About this task = Could the listing below be reproduced exactly, minus its pictures?

Data =
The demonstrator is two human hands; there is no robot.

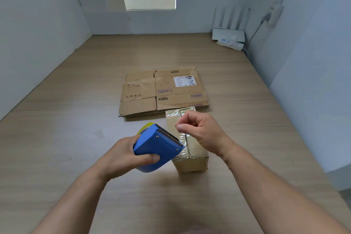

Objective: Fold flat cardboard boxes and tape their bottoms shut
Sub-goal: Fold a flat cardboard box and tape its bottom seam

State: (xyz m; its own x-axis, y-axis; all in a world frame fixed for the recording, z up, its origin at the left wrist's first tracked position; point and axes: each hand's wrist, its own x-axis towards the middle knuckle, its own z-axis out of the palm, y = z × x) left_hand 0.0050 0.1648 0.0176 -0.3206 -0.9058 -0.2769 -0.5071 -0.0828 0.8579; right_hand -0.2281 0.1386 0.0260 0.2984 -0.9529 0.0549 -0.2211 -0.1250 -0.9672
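Your left hand (123,157) grips the blue tape dispenser (157,146), its toothed blade facing up. Your right hand (201,131) hovers with fingers curled, thumb against forefinger, nothing visible between them. Beneath both, the small taped cardboard box (191,165) stands mid-floor on the wooden floor (76,138), just beside the flattened cardboard boxes (163,91) behind it.

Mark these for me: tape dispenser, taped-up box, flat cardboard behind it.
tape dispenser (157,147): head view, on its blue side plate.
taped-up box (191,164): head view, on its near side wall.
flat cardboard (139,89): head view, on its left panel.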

Your solution =
The demonstrator is two human hands; there is no robot.


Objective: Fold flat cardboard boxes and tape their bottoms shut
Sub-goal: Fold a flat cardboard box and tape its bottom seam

State: (xyz m; its own x-axis, y-axis; all in a world frame fixed for the recording, z up, its origin at the left wrist's first tracked position; point and axes: each hand's wrist, its own x-axis towards the middle knuckle, its own z-axis out of the palm, y = z × x) left_hand 0.0050 0.1648 0.0176 -0.3206 -0.9058 -0.2769 -0.5071 -0.0828 0.8579; right_hand -0.2281 0.1386 0.0260 0.2984 -0.9529 0.0549 -0.2211 -0.1250 -0.9672
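Your left hand (123,157) grips the blue tape dispenser (157,146), its toothed blade facing up. Your right hand (201,131) hovers with fingers curled, thumb against forefinger, nothing visible between them. Beneath both, the small taped cardboard box (191,165) stands mid-floor on the wooden floor (76,138), just beside the flattened cardboard boxes (163,91) behind it.

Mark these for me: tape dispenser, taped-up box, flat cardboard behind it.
tape dispenser (157,147): head view, on its blue side plate.
taped-up box (191,164): head view, on its near side wall.
flat cardboard (139,89): head view, on its left panel.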

Nothing else is needed for this exercise.